» Work task
Write out, unchanged, the lines from the one holding "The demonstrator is" to the close of the listing. Both the first and last lines belong in it.

» Data
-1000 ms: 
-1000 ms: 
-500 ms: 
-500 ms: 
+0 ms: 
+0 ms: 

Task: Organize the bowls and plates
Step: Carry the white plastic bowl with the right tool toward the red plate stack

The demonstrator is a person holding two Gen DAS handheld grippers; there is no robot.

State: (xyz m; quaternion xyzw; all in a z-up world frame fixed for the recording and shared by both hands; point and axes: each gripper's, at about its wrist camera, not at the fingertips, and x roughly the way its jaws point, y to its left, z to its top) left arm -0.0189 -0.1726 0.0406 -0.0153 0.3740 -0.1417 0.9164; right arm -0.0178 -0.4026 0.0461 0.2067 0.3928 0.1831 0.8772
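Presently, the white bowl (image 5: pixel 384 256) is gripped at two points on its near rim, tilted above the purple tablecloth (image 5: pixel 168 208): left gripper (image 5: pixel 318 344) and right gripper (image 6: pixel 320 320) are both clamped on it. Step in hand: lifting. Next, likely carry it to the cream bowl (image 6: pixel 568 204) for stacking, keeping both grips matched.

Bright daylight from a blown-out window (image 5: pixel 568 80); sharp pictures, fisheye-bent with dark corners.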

» Final answer
The demonstrator is a person holding two Gen DAS handheld grippers; there is no robot.

State: (xyz m; quaternion xyzw; all in a z-up world frame fixed for the recording and shared by both hands; point and axes: each gripper's, at about its wrist camera, not at the fingertips, and x roughly the way its jaws point, y to its left, z to its top) left arm -0.0189 -0.1726 0.0406 -0.0153 0.3740 -0.1417 0.9164; right arm -0.0178 -0.4026 0.0461 0.2067 0.3928 0.1831 0.8772
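Presently, the white bowl (image 5: pixel 384 256) is gripped at two points on its near rim, tilted above the purple tablecloth (image 5: pixel 168 208): left gripper (image 5: pixel 318 344) and right gripper (image 6: pixel 320 320) are both clamped on it. Step in hand: lifting. Next, likely carry it to the cream bowl (image 6: pixel 568 204) for stacking, keeping both grips matched.

Bright daylight from a blown-out window (image 5: pixel 568 80); sharp pictures, fisheye-bent with dark corners.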

This is the complete answer to the exercise.